_Collected data_
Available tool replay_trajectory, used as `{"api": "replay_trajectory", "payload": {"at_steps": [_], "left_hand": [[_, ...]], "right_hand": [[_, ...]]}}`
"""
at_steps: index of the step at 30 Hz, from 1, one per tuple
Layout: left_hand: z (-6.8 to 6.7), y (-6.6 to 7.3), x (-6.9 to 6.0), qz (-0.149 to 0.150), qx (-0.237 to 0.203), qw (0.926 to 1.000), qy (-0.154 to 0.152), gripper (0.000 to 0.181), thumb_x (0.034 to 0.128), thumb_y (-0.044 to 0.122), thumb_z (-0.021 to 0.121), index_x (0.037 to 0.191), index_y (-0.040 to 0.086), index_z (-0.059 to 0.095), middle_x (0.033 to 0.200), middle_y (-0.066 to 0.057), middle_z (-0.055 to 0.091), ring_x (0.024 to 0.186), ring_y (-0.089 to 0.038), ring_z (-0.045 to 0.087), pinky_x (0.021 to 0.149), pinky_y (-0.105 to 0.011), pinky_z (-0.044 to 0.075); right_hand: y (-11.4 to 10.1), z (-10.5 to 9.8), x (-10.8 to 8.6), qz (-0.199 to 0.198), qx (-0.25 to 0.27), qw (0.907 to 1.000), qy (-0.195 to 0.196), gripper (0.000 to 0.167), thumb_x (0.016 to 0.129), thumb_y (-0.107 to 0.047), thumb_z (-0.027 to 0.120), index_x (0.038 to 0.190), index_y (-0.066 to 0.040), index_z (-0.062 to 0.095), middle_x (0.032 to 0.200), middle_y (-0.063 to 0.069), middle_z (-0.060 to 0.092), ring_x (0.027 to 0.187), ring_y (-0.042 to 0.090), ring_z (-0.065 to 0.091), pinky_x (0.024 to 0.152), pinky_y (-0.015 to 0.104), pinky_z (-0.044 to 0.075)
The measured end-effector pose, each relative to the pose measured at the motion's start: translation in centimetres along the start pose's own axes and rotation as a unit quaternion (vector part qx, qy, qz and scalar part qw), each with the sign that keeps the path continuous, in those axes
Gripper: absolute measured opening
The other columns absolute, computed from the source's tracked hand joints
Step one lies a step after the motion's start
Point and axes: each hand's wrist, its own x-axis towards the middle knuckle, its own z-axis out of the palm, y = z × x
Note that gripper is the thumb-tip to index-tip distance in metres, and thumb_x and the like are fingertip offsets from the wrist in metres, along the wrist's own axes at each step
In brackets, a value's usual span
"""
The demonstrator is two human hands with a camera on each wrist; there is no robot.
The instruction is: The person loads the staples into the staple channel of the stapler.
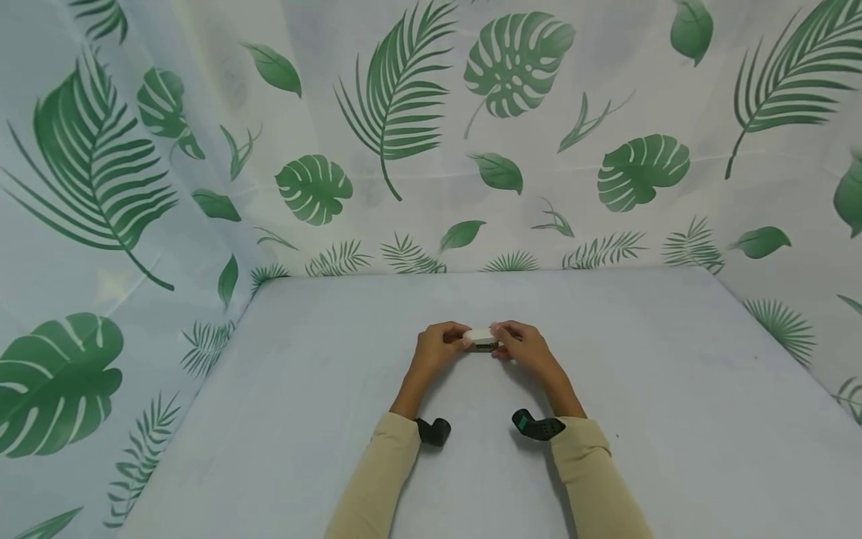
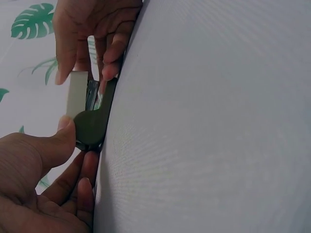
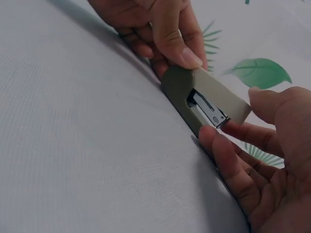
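Observation:
A small stapler (image 3: 218,94) with a cream top arm and a dark green base lies on the table, its mouth parted and the metal staple magazine (image 3: 208,109) showing between the two halves. My left hand (image 1: 438,349) grips the rounded hinge end, thumb on the cream arm, as the left wrist view shows. At the front end, my right hand (image 1: 528,346) pinches the stapler, with its thumb at the tip of the cream arm and its fingers by the magazine and base. In the left wrist view the green hinge (image 2: 91,127) is nearest the left fingers.
A white cloth-covered table (image 1: 303,389) extends around both hands. Behind and beside it hang white curtains (image 1: 417,217) printed with green leaves. Each wrist wears a black camera mount, one on the left (image 1: 434,432) and one on the right (image 1: 536,427).

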Motion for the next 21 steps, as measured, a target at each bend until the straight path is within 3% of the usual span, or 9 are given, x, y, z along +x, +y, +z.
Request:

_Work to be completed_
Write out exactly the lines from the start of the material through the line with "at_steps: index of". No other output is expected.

_Result for this task_
Available tool replay_trajectory, used as `{"api": "replay_trajectory", "payload": {"at_steps": [_], "left_hand": [[_, ...]], "right_hand": [[_, ...]]}}`
"""
at_steps: index of the step at 30 Hz, from 1, one per tuple

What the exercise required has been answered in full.